DiskBoss Logo
Flexense Data Management Software

File Classification Performance

DiskBoss is optimized for modern multi-core and multi-CPU systems and is capable of classifying files stored on multiple disks, directories or network shares in parallel using all CPUs installed in the computer. DiskBoss provides a number of different performance optimization options allowing one to tune the file classification operations for user-specific hardware and storage configurations.

DiskBoss File Classification Performance Options

In order to customize the file classification performance optimization options, open the file classification operation dialog, press the 'Options' button and select the 'Advanced' tab. The 'File Classification Threads' option controls how many parallel threads are used to classify files. The 'Directories Scanning Threads' option controls how many parallel threads are used to scan input disks, directories and network shares. In the 'Fault-Tolerant' directory scanning mode, DiskBoss uses an individual processing thread for each input disk, directory or network share, but limits the maximum number of parallel scanning threads to the specified value. In the high-performance directory scanning mode, DiskBoss always uses the specified number of parallel directory scanning threads even when processing a single input disk, directory or network share.

NVMe SSD Disk File Classification Performance

For example, when classifying files stored on a high-speed NVMe SSD disk, DiskBoss reaches up to 63,000 files/sec using a single file classification thread. With two parallel file classification threads, the performance scales up to 98,000 files/sec and with four parallel file classification threads, the performance increases up to 123,000 files/sec showing a very good multi-threaded performance scalability. With six processing threads the file classification performance reaches up to 127,000 files/sec and with eight processing threads the performance increases up to 129,000 files/sec, which makes it possible to classify and categorize 10 millions files within two minutes.

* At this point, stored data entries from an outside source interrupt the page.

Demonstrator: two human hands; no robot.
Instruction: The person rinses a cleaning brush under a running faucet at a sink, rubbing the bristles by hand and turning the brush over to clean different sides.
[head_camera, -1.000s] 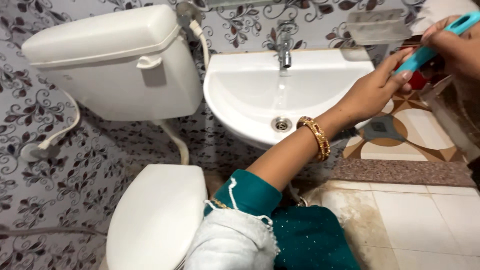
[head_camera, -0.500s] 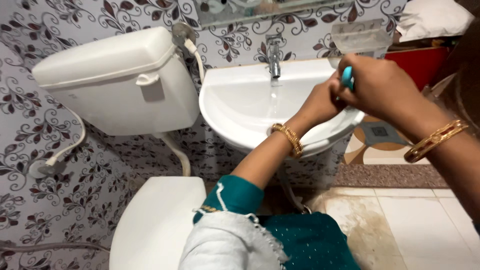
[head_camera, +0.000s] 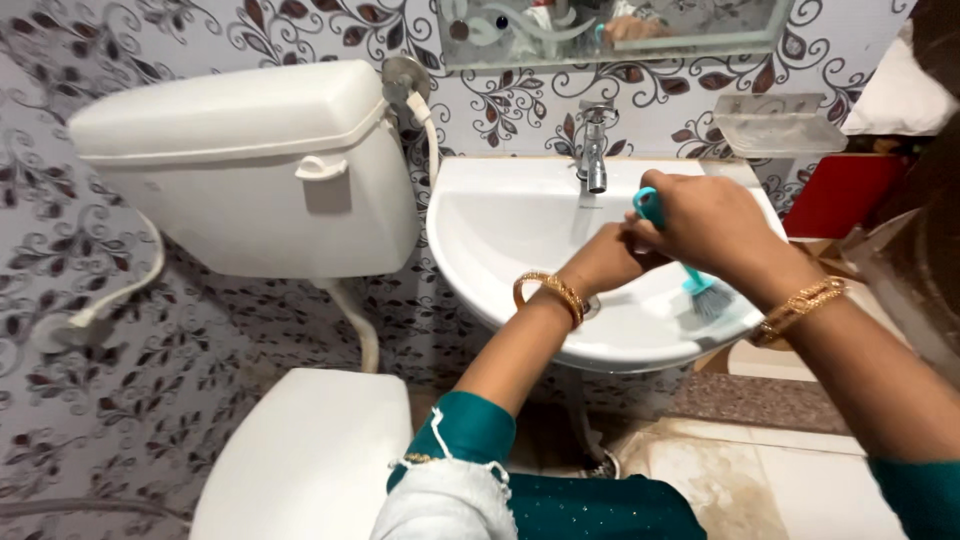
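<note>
Patterned floral wall tiles (head_camera: 200, 330) behind, with white cistern (head_camera: 250, 165) at upper left, closed toilet lid (head_camera: 310, 460) at lower left, mirror (head_camera: 610, 30) along the top edge. White washbasin (head_camera: 520, 235) at centre right, chrome tap (head_camera: 594, 155) above its bowl. Right hand (head_camera: 705, 225) closed round the teal brush (head_camera: 690, 275) over the bowl, bristles down against the basin's right inner wall. Left hand (head_camera: 605, 262) just beside the right, touching it, fingers curled near the handle; grip on the brush not clear. Gold bangles on both wrists.
</note>
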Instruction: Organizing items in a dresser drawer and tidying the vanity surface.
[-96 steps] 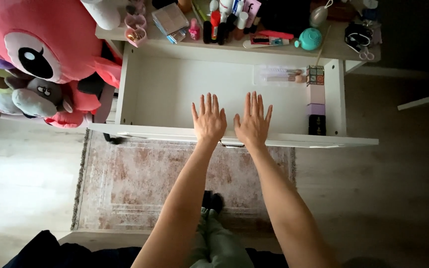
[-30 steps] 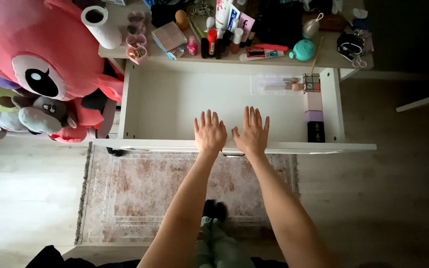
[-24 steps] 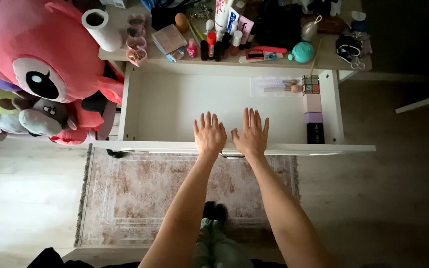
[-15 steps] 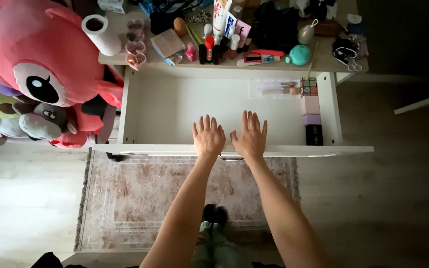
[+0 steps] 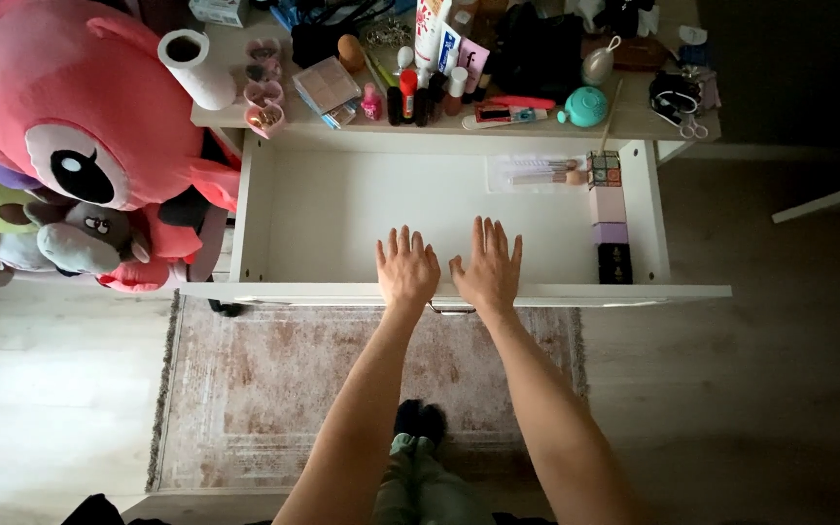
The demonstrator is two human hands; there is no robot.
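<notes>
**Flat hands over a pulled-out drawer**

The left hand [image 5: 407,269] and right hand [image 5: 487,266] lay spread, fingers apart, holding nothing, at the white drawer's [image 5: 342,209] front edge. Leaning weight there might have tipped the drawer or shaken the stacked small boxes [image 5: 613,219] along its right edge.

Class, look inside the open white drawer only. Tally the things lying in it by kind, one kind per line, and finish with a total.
Multicoloured puzzle cube: 1
Small boxes in a row along the right wall (pale pink, purple, black): 3
Clear packet of brushes: 1
Total: 5
Both hands, left hand and right hand, lie flat and hold nothing.
</notes>
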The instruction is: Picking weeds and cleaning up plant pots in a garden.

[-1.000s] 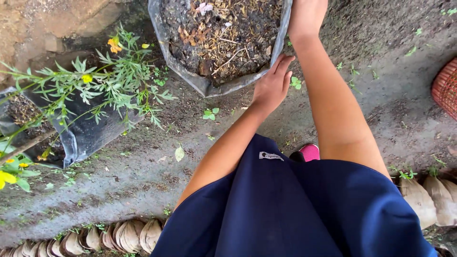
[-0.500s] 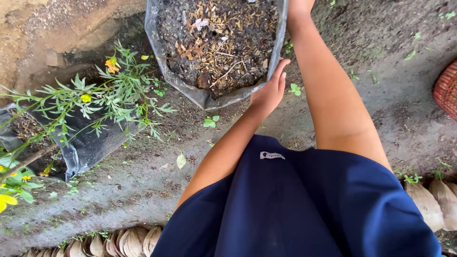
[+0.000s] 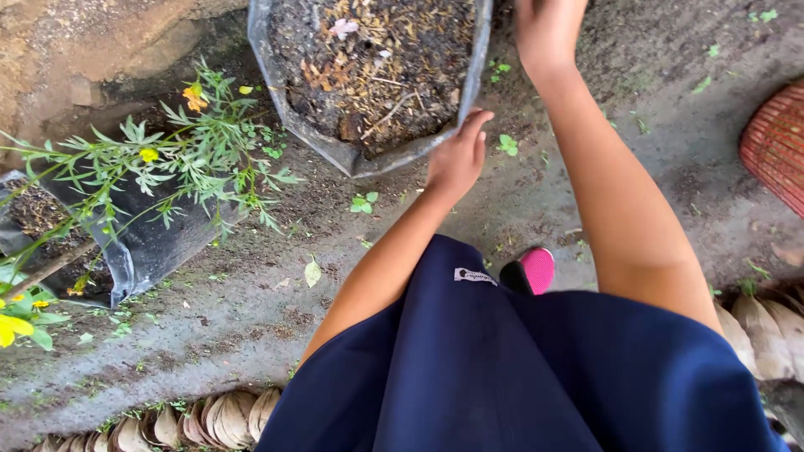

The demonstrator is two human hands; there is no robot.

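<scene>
A grey plastic grow bag (image 3: 335, 155) filled with dark soil and dry leaves (image 3: 377, 59) stands on the ground at the top centre. My left hand (image 3: 456, 159) grips the bag's near right rim, fingers curled over the edge. My right hand (image 3: 548, 29) is up beside the bag's far right side, with its fingertips cut off by the top of the frame. Whether that hand holds the bag is not visible. My dark blue skirt (image 3: 536, 368) fills the lower middle of the view.
A leafy plant with yellow flowers (image 3: 176, 163) grows from a black bag (image 3: 151, 247) at the left. A red woven basket (image 3: 779, 146) sits at the right edge. Dry husks line the bottom (image 3: 201, 418) and lower right (image 3: 762, 331). A pink shoe tip (image 3: 536, 268) shows.
The bag and both hands sit slightly further left and lower in view. More of my right hand shows at the top. My left hand stays on the rim.
</scene>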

When classifying files stored on regular SATA SSD drives, which are significantly slower than NVMe SSD drives, the performance of the file classification process reaches up to 24,000 files/sec using a single file classification thread and scales up to 69,000 files/sec with four parallel file classification threads. With eight parallel file classification threads, the performance reaches up to 98,000 files/sec, which allows to classify and categorize huge numbers of files relatively fast.

SATA SSD Disk File Classification Performance

Classifying files stored on a NAS storage device via a network is more complicated because the user needs to take into account the speed and the latency of the network. If the computer, on which DiskBoss is installed, is connected to the NAS storage device via a high-speed, low-latency network, the performance of the file classification operations may reach up to 12,000 files/sec with one file classification thread, scale up to 49,000 files/sec with four parallel file classification threads and increase up to 82,000 files/sec with eight parallel file classification threads.

NAS Server File Classification Performance

On the other hand, if DiskBoss will need to access network shares via the Internet or via a long-distance, high-latency network, the performance of the file classification operations will be relatively slow. One of the options to increase the performance of the file classification operations in such configurations is to set the 'High-Performance' directory scanning mode and increase the number of parallel directory scanning threads to 16 or even 32 disregarding how many CPUs are actually installed on the computer.

Modern USB flash drives provide plenty of the storage space and are reasonably fast allowing one to store vast amounts of data for backup purposes. Sometimes, it may be required to classify and categorize files on a USB flash drive in order to free the used disk space. When classifying files stored on a USB flash drive, DiskBoss can reach up to 15,000 files/sec with a single file classification thread. With two parallel file classification threads, the performance increases up to 18,000 files/sec, which is good, but more than two file classification threads will slightly degrade the performance of the file classification operations.

USB Flash Drive File Classification Performance

Today, modern IT environments widely deploy virtual servers and/or virtual workstations. Most of the popular virtualization platforms provide a high level of performance, but anyway some performance degradations are inevitable when a file classification operation is executed on a guest virtual machine compared to the same file classification operation executed directly on the host computer.

Virtual Machine File Classification Performance

For example, when a virtual machine with 4 virtual CPUs is stored on an NVMe SSD disk and classifying files stored on a virtual local disk drive, which is physically stored on the same NVMe SSD disk, the performance of the file classification operations reaches up to 25,000 files/sec using a single file classification thread. With two parallel file classification threads, the performance of the file classification operations scales up to 37,000 files/sec and with four parallel file classification threads, the performance of the file classification operations increases up to 48,000 files allowing one to classify and categorize huge numbers of files relatively fast.